DIRECTIONS FOR THIS TASK ->
Output the listing verbatim, leaving out every picture.

━━━━━━━━

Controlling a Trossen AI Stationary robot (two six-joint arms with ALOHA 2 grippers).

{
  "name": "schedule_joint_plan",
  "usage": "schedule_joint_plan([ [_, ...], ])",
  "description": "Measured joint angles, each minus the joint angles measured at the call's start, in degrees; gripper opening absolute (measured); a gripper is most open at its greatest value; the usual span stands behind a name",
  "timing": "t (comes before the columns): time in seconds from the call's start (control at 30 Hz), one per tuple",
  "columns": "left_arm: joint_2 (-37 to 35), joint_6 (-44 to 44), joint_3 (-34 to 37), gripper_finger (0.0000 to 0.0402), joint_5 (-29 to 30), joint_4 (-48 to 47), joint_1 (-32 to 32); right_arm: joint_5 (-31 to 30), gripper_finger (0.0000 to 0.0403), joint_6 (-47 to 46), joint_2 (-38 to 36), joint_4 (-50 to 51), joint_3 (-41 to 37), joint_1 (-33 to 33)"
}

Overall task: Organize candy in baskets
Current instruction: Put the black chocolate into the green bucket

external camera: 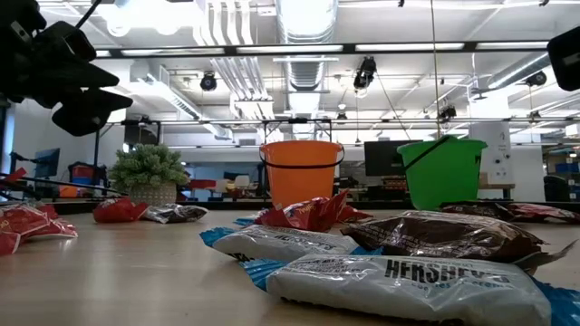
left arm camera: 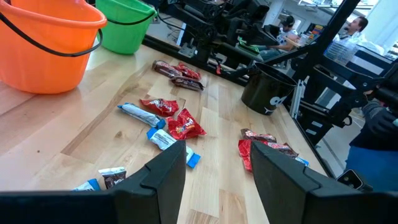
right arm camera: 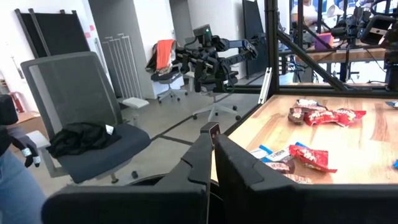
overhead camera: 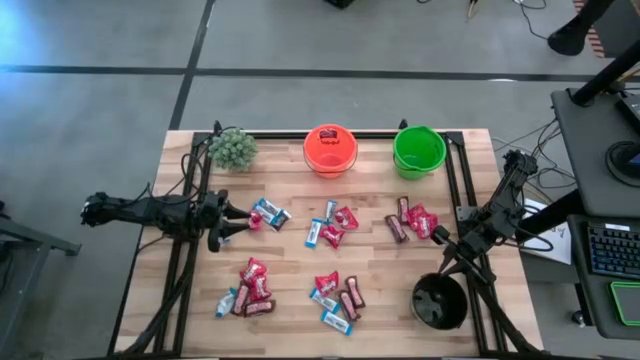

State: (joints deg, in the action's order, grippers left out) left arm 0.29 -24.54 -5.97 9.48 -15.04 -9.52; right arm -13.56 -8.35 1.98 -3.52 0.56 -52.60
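The left gripper (overhead camera: 232,222) hangs low at nine o'clock on the desk (overhead camera: 190,310), its fingers (left arm camera: 163,177) spread apart with nothing between them, aimed at the nearest red packet (overhead camera: 255,221) and the blue-and-white bars (overhead camera: 270,213) just beside it. The right gripper (overhead camera: 443,255) sits at four o'clock, just above the black basket (overhead camera: 440,302); in its wrist view the fingers (right arm camera: 205,163) look pressed together around a small dark-red piece, most likely a sweet, though that is too small to be sure of.

The candy lies scattered in loose clusters across the middle of the desk: one at center, one toward two o'clock, two nearer six and seven o'clock. The orange basket (overhead camera: 330,150) and green basket (overhead camera: 419,150) stand at twelve and one o'clock.

These sweets should be very light, with crinkly foil that slides on wood and crumples under pressure. I would pinch each across its narrow width, at the middle of the body, not by the flimsy crimped ends. Overlapping pieces may lift together.
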Motion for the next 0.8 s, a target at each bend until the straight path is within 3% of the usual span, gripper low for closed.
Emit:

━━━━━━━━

RESPONSE TO THE EXERCISE ->
Controlling a Trossen AI Stationary robot (two six-joint arms with ALOHA 2 grippers).

{
  "name": "schedule_joint_plan",
  "usage": "schedule_joint_plan([ [_, ...], ])",
  "description": "Measured joint angles, each minus the joint angles measured at the call's start, in degrees; gripper opening absolute (measured); a gripper is most open at its greatest value; the usual span stands behind a name",
  "timing": "t (comes before the columns): time in seconds from the call's start (control at 30 Hz), one per tuple",
  "columns": "left_arm: joint_2 (-37 to 35), joint_6 (-44 to 44), joint_3 (-34 to 37), gripper_finger (0.0000 to 0.0402), joint_5 (-29 to 30), joint_4 (-48 to 47), joint_1 (-32 to 32); right_arm: joint_5 (-31 to 30), gripper_finger (0.0000 to 0.0403), joint_6 (-47 to 46), joint_2 (-38 to 36), joint_4 (-50 to 51), joint_3 (-41 to 37), joint_1 (-33 to 33)"
}

Overall task: Organize candy in baskets
Current instruction: Put the black chocolate into the green bucket

external camera: 
left arm camera: 
right arm camera: 
overhead camera: 

State: (joints deg, in the action's order, grippers left out) left arm 0.29 -24.54 -5.97 9.48 -15.04 -9.52; right arm -13.56 -8.35 1.98 -3.52 0.56 -52.60
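The left gripper (overhead camera: 232,222) hangs low at nine o'clock on the desk (overhead camera: 190,310), its fingers (left arm camera: 163,177) spread apart with nothing between them, aimed at the nearest red packet (overhead camera: 255,221) and the blue-and-white bars (overhead camera: 270,213) just beside it. The right gripper (overhead camera: 443,255) sits at four o'clock, just above the black basket (overhead camera: 440,302); in its wrist view the fingers (right arm camera: 205,163) look pressed together around a small dark-red piece, most likely a sweet, though that is too small to be sure of.

The candy lies scattered in loose clusters across the middle of the desk: one at center, one toward two o'clock, two nearer six and seven o'clock. The orange basket (overhead camera: 330,150) and green basket (overhead camera: 419,150) stand at twelve and one o'clock.

These sweets should be very light, with crinkly foil that slides on wood and crumples under pressure. I would pinch each across its narrow width, at the middle of the body, not by the flimsy crimped ends. Overlapping pieces may lift together.
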Motion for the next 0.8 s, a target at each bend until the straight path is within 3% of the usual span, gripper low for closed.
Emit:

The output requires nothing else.